I am very surprised because I thought listened to Andy Osenga’s stuff the most, but my iPod does not think so… I wish I could say my device was biased.  <NOTE: But then again, how could it like Derek Webb more than yours truly?>

simple things

For better or for worse I am often pleased with very simple things. One recent treasure that my wife has given me is this coffee mug/carafe:

 

It holds about 20 oz of coffee. It keeps coffee piping hot for over 12 hours, and it does not sweat.
This is a prime example of ingenuity at it’s greatest.
In light of the passage below and the message preached on Sunday morning it seems rather trite to post about my coffee mug, but the pleasure of this mug just struck me today as I poured another cup. My wife has to be the most thoughtful gift-giver.
1 Corinthians 7:29-31
This is what I mean, brothers: the appointed time has grown very short. From now on, let those who have wives live as though they had none, and those who mourn as though they were not mourning, and those who rejoice as though they were not rejoicing, and those who buy as though they had no goods, and those who deal with the world as though they had no dealings with it. For the present form of this world is passing away.

back home

For my “regular” visitors to the Clyde:Blog you will know that Lisa, Claire and I were on a short vacation, er trip, to the bay area.  I hesitate labeling it a vacation, since the word vacation is a synonym to the word intermission which Merriam-Webster would describe as

2 a : a scheduled period during which activity (as of a court or school) is suspended b : a period of exemption from work granted to an employee for rest and relaxation

This trip was indeed a “scheduled period during which activity is suspended”, but some would argue that this employee did not always have “rest.” Readers may refer to the September 10 post but to make sure I am not overstating the truth, we actually had a very easy time with Claire on Saturday evening. She went down in her pack ‘n play without much trouble, and as I can recall we had 6 hours of consecutive slumber.

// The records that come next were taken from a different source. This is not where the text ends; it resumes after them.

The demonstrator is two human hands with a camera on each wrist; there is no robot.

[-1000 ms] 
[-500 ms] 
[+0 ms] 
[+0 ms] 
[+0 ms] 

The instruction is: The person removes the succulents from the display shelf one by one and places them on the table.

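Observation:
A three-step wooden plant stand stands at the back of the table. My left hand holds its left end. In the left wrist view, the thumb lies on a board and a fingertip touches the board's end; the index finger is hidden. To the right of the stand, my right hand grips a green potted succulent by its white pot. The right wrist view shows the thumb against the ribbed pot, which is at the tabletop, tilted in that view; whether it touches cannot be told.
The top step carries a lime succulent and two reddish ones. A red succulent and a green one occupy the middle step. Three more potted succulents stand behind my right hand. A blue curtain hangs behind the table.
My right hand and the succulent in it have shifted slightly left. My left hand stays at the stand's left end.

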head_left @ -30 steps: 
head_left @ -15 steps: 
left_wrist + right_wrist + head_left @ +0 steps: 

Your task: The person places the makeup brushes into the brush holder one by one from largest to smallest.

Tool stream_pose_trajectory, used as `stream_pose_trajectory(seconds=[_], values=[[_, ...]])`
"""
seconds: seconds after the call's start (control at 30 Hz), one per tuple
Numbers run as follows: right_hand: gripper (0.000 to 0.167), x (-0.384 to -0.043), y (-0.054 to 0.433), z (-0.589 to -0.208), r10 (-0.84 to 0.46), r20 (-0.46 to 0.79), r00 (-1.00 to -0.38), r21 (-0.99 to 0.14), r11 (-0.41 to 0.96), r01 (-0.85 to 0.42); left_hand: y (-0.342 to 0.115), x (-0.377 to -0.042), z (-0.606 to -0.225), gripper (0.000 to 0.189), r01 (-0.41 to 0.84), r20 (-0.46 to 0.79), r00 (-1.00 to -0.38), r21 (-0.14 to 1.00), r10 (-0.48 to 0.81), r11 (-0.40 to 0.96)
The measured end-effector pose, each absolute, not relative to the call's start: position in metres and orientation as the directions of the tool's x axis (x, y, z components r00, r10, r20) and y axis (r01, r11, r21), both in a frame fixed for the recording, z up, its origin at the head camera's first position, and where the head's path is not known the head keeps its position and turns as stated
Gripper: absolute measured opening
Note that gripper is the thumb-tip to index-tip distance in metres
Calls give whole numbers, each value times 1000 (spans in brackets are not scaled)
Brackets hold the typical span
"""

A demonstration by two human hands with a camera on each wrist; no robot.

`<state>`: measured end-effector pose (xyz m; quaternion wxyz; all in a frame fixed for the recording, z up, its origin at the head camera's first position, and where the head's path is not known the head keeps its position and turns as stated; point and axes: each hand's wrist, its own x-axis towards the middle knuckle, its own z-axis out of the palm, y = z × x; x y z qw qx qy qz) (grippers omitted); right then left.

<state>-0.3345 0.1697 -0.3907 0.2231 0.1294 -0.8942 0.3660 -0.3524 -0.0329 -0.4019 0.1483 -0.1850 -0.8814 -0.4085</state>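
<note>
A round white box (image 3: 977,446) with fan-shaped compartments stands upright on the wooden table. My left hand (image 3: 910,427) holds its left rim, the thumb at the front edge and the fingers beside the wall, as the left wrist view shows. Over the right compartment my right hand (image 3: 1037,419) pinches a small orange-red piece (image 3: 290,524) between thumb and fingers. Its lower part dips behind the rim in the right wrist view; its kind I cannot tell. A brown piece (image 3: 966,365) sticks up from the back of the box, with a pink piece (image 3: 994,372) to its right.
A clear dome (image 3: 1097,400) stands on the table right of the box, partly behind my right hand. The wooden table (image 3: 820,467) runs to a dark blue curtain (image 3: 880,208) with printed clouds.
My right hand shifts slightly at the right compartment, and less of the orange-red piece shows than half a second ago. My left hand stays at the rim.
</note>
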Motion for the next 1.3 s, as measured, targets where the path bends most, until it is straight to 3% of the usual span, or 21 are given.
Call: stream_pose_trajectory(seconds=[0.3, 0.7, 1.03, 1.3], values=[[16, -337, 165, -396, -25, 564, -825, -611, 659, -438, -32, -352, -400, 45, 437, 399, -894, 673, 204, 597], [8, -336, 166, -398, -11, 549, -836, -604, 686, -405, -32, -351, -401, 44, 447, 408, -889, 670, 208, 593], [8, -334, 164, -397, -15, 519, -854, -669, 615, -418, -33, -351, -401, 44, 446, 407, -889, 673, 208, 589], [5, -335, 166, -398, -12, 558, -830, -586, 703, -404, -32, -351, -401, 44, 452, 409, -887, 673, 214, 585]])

On Sunday we enjoyed a leisurely drive home, which started from our hotel (which I must say was fabulous) at around 10:00 am. We traveled on to Highway 1, which features a very picturesque ocean and mountain views at every stretch and bend. We stopped in Carmel-by-the-Sea (if the city is called, “Carmel-by-the-Sea” perhaps my town should be called “Saugus-by-the-Extremely Dry Hill” or maybe “Santa Clarita-with-a-plethora-of-Franchises”) for lunch and window-shopping. It our first visit to Carmel-by-the-Sea and we loved it.As usual, as travelers who return home from their journeys, either succinct or extended, it was good to be back home. And verily we still are not yet home.